- _Assignment_
Only the lines below from the one containing "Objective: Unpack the" to the one containing "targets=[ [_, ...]" should be repeated, both included and unchanged.

- _Task input_
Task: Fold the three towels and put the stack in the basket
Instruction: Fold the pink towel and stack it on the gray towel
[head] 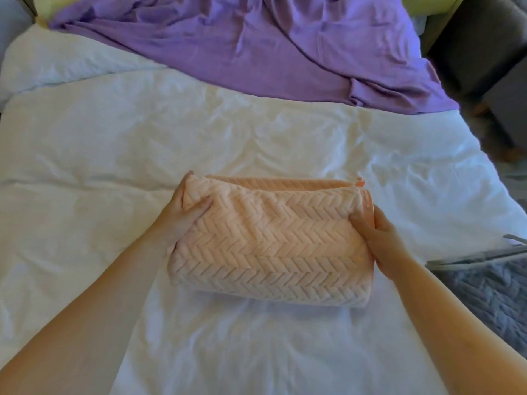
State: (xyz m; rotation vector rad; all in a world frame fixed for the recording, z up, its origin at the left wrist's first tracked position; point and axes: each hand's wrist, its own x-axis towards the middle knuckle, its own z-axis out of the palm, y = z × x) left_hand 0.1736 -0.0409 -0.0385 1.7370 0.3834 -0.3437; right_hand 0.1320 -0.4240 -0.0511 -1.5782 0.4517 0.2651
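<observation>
View from my head, looking down at a bed (114, 138) covered in rumpled white bedding. A peach towel (271, 240) with a raised herringbone weave lies folded into a thick oblong in the centre of the frame, a little below the middle, resting on the white bedding. Its layered open edges face the top of the frame and its rounded fold faces me. A small orange tag (360, 183) sticks up at its far right corner.

My bare forearms come in from the lower left and lower right corners. My left grip (185, 212) clasps the towel's left end, thumb lying on top and fingers wrapped round the far left corner. My right grip (379, 238) clasps the right end, thumb pressed into the top and fingers curled round the side. Both are closed on the towel.

A creased purple cloth (256, 47) spreads across the top of the frame, over the far part of the bed, well apart from the towel. A grey quilt (490, 295) shows at the right edge, below the middle. Dark grey furniture (484, 38) stands in the upper right corner
</observation>
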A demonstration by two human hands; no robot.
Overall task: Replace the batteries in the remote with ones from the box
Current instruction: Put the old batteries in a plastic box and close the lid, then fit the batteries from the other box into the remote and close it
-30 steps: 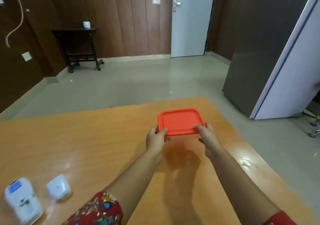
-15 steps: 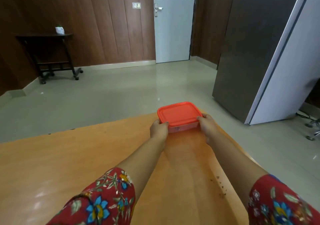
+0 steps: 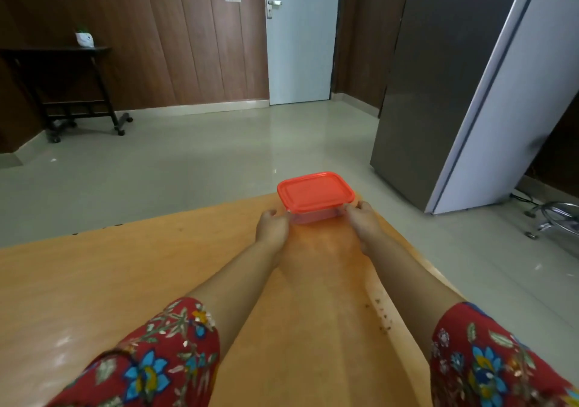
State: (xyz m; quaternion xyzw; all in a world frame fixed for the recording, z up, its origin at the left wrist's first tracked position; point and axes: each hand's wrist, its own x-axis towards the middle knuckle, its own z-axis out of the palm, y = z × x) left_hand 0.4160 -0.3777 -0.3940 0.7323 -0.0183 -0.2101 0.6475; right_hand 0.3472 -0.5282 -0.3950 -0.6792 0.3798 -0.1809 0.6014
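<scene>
The small rectangular clear plastic box with the orange-red snap-on lid sits at the far right corner of the glossy orange-brown wooden table, close to the edge. It looks light and stiff, thin-walled, so it should lift with little effort, though the smooth plastic on the polished top may slide if pushed rather than gripped. The best hold seems to be the 2 short sides just under the lid's rim, which is where the person has it. The left hand presses its fingertips against the box's left near corner, and the right hand does the same at the right near corner, so both hands are grasping the box between them, thumbs up near the lid's lip. Whether the box is resting on the table or just raised off it, I cannot tell. The lid is on, and what is inside does not show.
</scene>
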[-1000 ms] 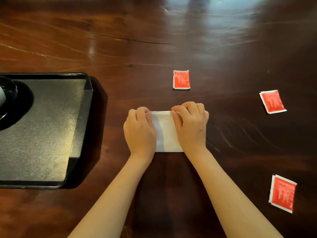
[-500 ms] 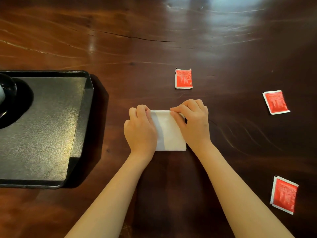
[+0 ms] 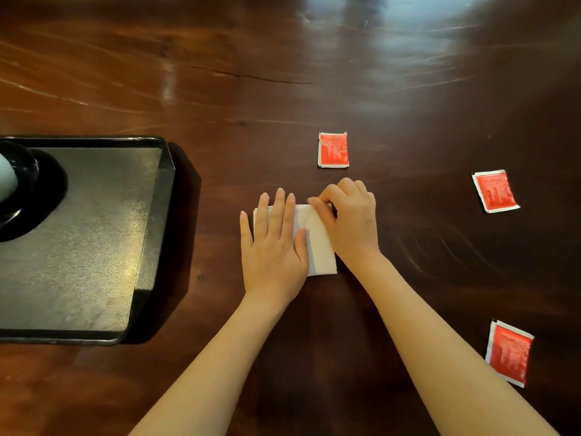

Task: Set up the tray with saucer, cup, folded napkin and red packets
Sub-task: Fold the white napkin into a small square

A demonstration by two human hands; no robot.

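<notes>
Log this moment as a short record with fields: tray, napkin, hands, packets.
tray: black tray at left, holding a saucer and cup at the frame edge
napkin: white napkin on the table
left hand: flat on napkin
right hand: pinching its far edge
packets: three red, on table, none on tray

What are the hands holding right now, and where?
The napkin: left hand presses it flat; right hand pinches its top edge.
</notes>
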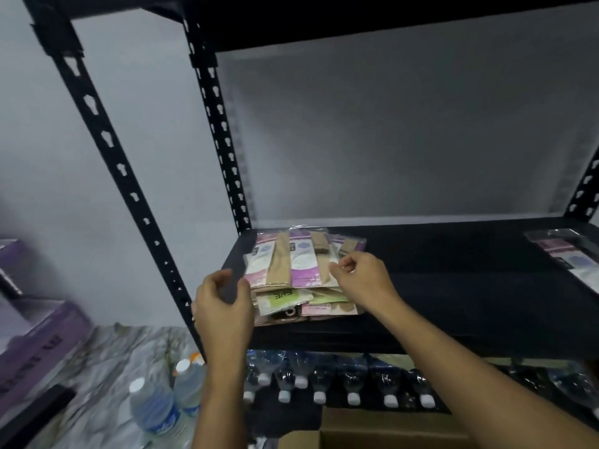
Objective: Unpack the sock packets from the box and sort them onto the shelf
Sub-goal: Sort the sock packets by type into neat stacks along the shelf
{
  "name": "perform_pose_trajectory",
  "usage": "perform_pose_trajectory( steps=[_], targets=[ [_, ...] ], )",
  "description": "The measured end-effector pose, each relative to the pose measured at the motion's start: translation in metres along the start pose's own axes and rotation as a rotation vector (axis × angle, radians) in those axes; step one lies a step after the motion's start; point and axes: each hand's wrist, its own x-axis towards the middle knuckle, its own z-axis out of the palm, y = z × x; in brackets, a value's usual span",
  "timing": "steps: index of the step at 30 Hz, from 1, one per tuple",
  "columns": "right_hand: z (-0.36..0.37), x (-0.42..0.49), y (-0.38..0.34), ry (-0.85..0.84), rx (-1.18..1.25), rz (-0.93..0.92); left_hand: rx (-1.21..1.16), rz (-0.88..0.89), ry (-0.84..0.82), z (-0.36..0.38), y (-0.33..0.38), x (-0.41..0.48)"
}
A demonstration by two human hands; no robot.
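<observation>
A stack of sock packets [293,273] in clear wrap with pink, purple and green cards lies on the left end of the black shelf [453,286]. My left hand [223,306] sits at the stack's left edge, thumb and fingers bent in a loose C beside the top packets, holding nothing that I can see. My right hand [359,277] hovers over the stack's right side with its fingers curled in. A few more packets [564,254] lie at the shelf's far right. The open cardboard box [389,429] is below, at the bottom edge.
Rows of water bottles [324,380] fill the level under the shelf. Two loose bottles [155,406] stand on the marbled floor at the left, near purple cartons [39,345]. A black upright post [136,196] rises left of the stack. The shelf's middle is bare.
</observation>
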Motion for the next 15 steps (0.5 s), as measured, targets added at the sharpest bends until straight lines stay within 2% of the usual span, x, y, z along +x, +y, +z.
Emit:
perform_pose_trajectory(
  steps=[9, 15],
  targets=[
    [0.013, 0.024, 0.008, -0.138, -0.152, 0.2, 0.09, -0.091, -0.213, 0.011, -0.009, 0.018],
    [0.009, 0.022, 0.005, -0.154, -0.119, 0.221, 0.139, -0.162, -0.282, 0.024, -0.021, 0.024]
  ],
)
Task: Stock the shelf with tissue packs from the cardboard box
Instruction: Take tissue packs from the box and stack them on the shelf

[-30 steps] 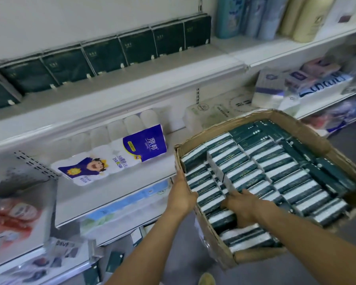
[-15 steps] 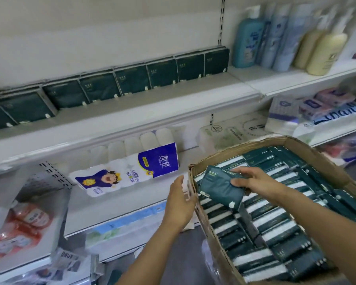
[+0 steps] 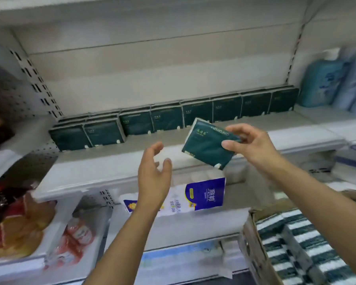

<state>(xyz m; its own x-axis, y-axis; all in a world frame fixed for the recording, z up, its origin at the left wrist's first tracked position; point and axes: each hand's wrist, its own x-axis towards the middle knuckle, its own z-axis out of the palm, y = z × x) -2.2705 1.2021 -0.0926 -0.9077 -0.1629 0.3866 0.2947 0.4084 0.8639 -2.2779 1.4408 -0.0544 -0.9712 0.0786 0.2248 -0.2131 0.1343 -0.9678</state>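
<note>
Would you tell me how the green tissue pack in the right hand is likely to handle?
Probably light: the right hand holds the tissue pack by one edge with thumb and fingertips. Possibly slick, as its wrap looks like smooth film. Being thin, it may tip standing alone; the shelved packs stand side by side at the back.

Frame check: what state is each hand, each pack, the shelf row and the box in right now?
Held tissue pack: tilted, in the air before the shelf.
Right hand: pinches that pack.
Left hand: open, empty.
Shelf row of packs: upright along the back.
Cardboard box: open, packs inside.
</note>
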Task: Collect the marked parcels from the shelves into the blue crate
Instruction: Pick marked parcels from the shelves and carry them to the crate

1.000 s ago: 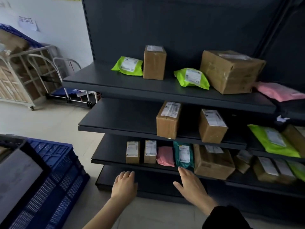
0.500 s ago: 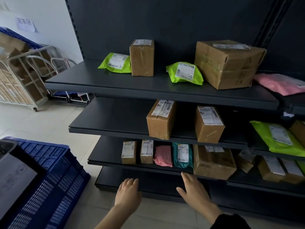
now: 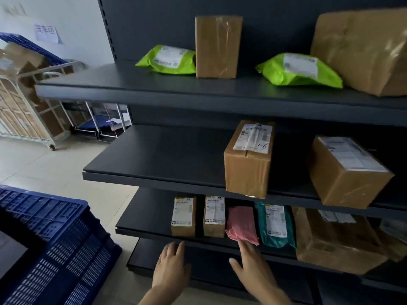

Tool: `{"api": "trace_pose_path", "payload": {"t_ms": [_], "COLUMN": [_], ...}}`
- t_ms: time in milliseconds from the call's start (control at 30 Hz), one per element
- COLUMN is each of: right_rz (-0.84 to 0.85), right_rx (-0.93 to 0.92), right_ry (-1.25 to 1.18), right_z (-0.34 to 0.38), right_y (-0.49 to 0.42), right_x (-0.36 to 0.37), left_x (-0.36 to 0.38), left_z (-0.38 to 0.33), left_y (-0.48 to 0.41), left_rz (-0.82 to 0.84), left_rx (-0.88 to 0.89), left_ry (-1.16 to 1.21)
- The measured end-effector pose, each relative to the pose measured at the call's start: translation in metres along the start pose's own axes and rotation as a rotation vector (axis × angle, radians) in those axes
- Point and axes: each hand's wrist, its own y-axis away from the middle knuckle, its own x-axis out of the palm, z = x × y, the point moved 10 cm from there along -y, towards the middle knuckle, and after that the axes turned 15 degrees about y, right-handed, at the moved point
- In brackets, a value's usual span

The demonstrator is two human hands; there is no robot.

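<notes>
The blue crate [image 3: 55, 243] stands on the floor at lower left. On the third shelf [image 3: 141, 230] sit two small brown boxes [image 3: 184, 216], a pink pouch [image 3: 241, 224], a teal pouch [image 3: 275, 224] and a bigger carton [image 3: 334, 241]. The middle shelf holds a brown box with a handwritten label [image 3: 247, 159] and another box [image 3: 348, 170]. My left hand [image 3: 170, 267] is open below the small boxes, holding nothing. Open too, my right hand [image 3: 253, 265] has its fingertips just under the pink pouch; I cannot tell if they touch.
The top shelf [image 3: 132, 89] carries two green pouches [image 3: 169, 60], an upright brown box [image 3: 217, 47] and a large carton [image 3: 363, 49]. White roll cages [image 3: 28, 111] with cartons stand at far left on the tiled floor [image 3: 55, 164].
The view has moved closer to the shelves and shifted left. Both hands stay low in front of the third shelf, the right one now under the pink pouch rather than the teal one.
</notes>
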Motion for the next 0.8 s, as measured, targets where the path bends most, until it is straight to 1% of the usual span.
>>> {"api": "trace_pose_path", "payload": {"t_ms": [100, 200, 333, 400, 467, 533, 600, 700, 800], "right_rz": [-0.087, -0.195, -0.357, -0.385, -0.377, -0.369, -0.384, -0.435, -0.501], "right_rx": [0.000, 0.033, 0.087, 0.113, 0.126, 0.133, 0.143, 0.128, 0.104], "right_ry": [-0.021, 0.019, 0.131, 0.188, 0.218, 0.232, 0.192, 0.130, 0.149], "right_z": [0.005, 0.010, 0.019, 0.020, 0.020, 0.020, 0.016, 0.009, 0.005], "right_y": [-0.053, -0.101, -0.152, -0.172, -0.189, -0.199, -0.201, -0.195, -0.184], "right_x": [0.031, 0.055, 0.064, 0.068, 0.076, 0.083, 0.085, 0.085, 0.088], "left_x": [0.015, 0.027, 0.047, 0.057, 0.064, 0.068, 0.066, 0.057, 0.049], "left_z": [0.025, 0.045, 0.057, 0.060, 0.065, 0.069, 0.071, 0.082, 0.098], "left_y": [-0.051, -0.099, -0.148, -0.162, -0.171, -0.174, -0.173, -0.171, -0.172], "left_rz": [-0.107, -0.220, -0.293, -0.315, -0.340, -0.380, -0.427, -0.475, -0.515], "left_rx": [-0.027, -0.030, -0.041, -0.038, -0.038, -0.030, 0.002, 0.037, 0.046], "left_ry": [0.035, 0.037, 0.047, 0.059, 0.079, 0.103, 0.117, 0.139, 0.162]}}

- _Solution to this problem_
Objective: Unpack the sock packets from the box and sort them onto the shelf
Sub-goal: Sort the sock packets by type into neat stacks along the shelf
{
  "name": "perform_pose_trajectory",
  "usage": "perform_pose_trajectory( steps=[_], targets=[ [_, ...] ], )",

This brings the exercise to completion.